Here's an interesting question for you. When we throw text at OpenCalais we like the entity extraction we get - however - there's a problem in how entities are (not) normalized. If you look at the below - you'd assume that you'd be able to normalize this to one single entity "Microsoft" ? I realize that there could be other problematic situations with local company entities (Microsoft Israel, Microsoft Ireland, etc) - but this one should be a given? We've found many other similar examples.

 Is it a bug or does the system not attempt to "normalize" for example company names back to one single entity?
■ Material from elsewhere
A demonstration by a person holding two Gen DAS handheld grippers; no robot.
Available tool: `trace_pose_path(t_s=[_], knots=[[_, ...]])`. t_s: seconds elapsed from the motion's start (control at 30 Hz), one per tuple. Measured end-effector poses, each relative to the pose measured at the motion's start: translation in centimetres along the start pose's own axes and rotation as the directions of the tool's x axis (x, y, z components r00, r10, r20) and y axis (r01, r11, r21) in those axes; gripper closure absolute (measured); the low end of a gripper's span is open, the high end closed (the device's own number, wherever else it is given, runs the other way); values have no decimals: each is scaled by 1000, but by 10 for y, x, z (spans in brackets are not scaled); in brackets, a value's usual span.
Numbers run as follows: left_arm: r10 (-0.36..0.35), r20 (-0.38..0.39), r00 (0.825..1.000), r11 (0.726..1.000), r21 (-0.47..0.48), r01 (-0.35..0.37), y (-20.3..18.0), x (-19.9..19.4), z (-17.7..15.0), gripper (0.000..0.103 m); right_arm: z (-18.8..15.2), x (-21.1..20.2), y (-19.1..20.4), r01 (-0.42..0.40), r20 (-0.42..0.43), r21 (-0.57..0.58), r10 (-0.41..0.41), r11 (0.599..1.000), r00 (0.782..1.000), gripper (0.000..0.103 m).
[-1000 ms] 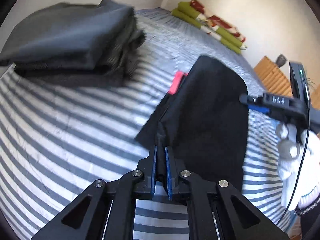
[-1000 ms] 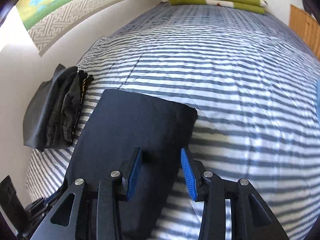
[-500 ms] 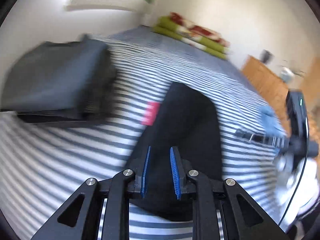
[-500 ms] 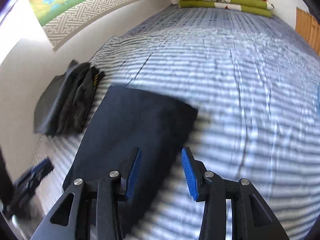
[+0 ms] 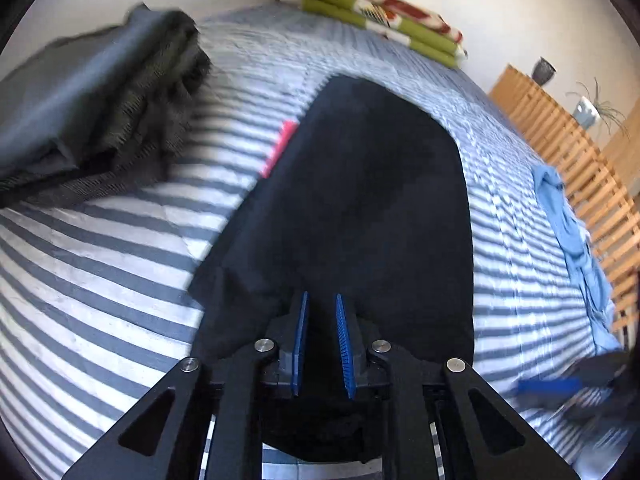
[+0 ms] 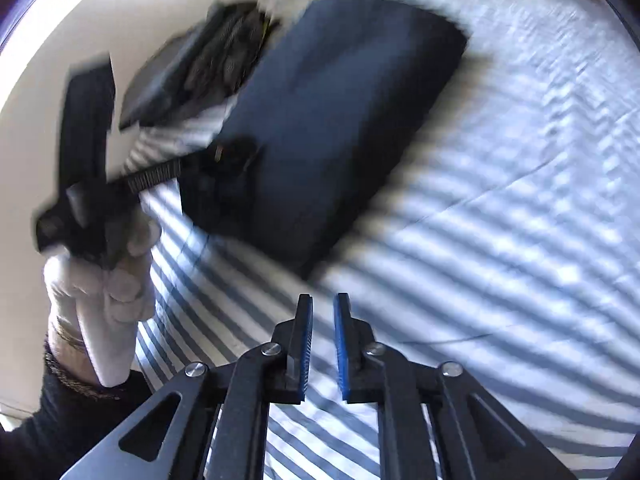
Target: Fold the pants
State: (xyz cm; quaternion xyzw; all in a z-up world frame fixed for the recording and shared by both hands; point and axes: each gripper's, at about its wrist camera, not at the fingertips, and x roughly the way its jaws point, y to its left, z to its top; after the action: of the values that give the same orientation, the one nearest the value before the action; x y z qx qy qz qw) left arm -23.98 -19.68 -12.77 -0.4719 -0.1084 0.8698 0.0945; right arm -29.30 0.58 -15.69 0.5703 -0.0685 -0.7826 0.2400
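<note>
The folded dark pants (image 5: pixel 360 200) lie flat on the striped bedspread (image 5: pixel 100 248) beside a stack of folded grey garments (image 5: pixel 88 112), the left gripper (image 5: pixel 322 344) narrowly parted just above their near edge, apparently gripping nothing, while the right gripper (image 6: pixel 322 344), just closing, hangs nearly together over bare stripes.

- My right hand-held gripper (image 6: pixel 322 344) hangs over bare striped bed (image 6: pixel 500 208); its jaws have just been closing, nothing between them.
- Folded dark pants (image 6: pixel 340 112) lie beyond.
- My white-gloved left hand (image 6: pixel 104 280) holds the left hand-held gripper (image 6: pixel 224 168) at the pants' near edge.
</note>
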Motion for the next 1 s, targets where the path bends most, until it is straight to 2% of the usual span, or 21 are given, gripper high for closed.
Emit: trace_pose_path(t_s=[0.1,0.17,0.2,0.27,0.37,0.57,0.73,0.83,0.87,0.9,0.93,0.97,1.0], knots=[[-4,29,1000,999,-35,5,8,-11,1,87,45,-35,-3,35,130,-17,-32,999,991,91],[20,19,1000,999,-39,-19,13,-9,1,87,80,-40,3,66,217,-40,-56,997,975,91],[30,19,999,998,-47,-29,15,-8,-1,87,97,-33,6,61,229,-49,-48,997,972,91],[21,6,1000,998,-61,-21,21,-5,-1,87,130,-7,15,45,229,-70,-27,997,973,88],[33,12,999,998,-61,-32,22,-2,5,87,161,41,25,78,214,-87,-58,993,975,87],[36,1,999,998,-54,-36,26,2,12,86,190,111,29,146,194,-100,-125,984,973,87],[29,-3,1000,998,-55,-29,34,-1,13,84,203,118,27,135,188,-85,-117,987,975,87],[10,-6,1000,997,-82,-10,45,-13,9,84,189,82,19,118,203,-17,-113,993,973,82],[9,1,1000,997,-75,-9,49,-19,9,81,177,63,16,97,221,-3,-94,995,971,77],[-7,10,1000,997,-73,8,51,-26,9,77,163,45,11,73,241,5,-72,997,968,73],[-36,19,999,996,-84,37,53,-33,12,66,146,26,6,59,260,20,-62,998,964,61],[-61,27,998,993,-99,63,55,-37,14,49,131,11,0,68,271,35,-75,997,960,50],[-88,32,996,990,-111,91,56,-41,18,42,115,-2,-6,77,278,50,-87,996,957,46]])
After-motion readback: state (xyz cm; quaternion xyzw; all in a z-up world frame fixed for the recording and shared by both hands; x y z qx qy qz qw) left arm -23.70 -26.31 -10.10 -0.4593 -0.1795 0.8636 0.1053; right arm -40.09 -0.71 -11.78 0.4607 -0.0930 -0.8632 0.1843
Or is it something we're doing wrong? Can we get "entity normalization" in some way we don't realize?

http://d.opencalais.com
/comphash-1/49bf454b-3fed-3244
-94fc-b3d5115f7df4

Company Microsoft
http://d.opencalais.com
/comphash-1/6ebf4eca-11af-3728
-ae8b-1013c7ee8b5b

Company Microsoft Corp.
http://d.opencalais.com
/comphash-1/95432728-abd1-35b0
-9ddb-5abf80eb0d43

Company Microsoft Corp

BTW - I wish I had the text for this very example, but we've had the issue over and over...

 thanks for any input!

B


Comments

Hi there guys - wanted to check if you had any input on this issue? It seems pretty important... (to us of course :-)

bobjones -

Apologies for the delayed response.
You'll be happy to hear that Company Normalization is already in our labs and we're planning to release this functionality pretty soon - maybe even this quarter.
Note that even today OpenCalais supports name normalization - but it happens only at the article level (e.g. Microsoft and Microsoft Corp. mentioned in the same document - will be normalized the same way) and not cross-articles.
We're planning the same functionality for geographies as well, so "U.S." "U.S.A" and "United States of America" will all point to the same URI.

Michal

Hi there - any update on when this improved normalization functionality might be coming? thanks!

bobjones -
We are going to announce pretty soon -- probably in a matter of days -- the scope for OpenCalais upcoming releases. One of them will include improved normalization and disambiguation capabilities.
Please check our blog in the next few days - it will be posted there.

Michal

Good to hear! Keep us posted.

I've another normalization issue regarding duplicate values. City names like "Amsterdam" and "AMSTERDAM" are treated as two different city values.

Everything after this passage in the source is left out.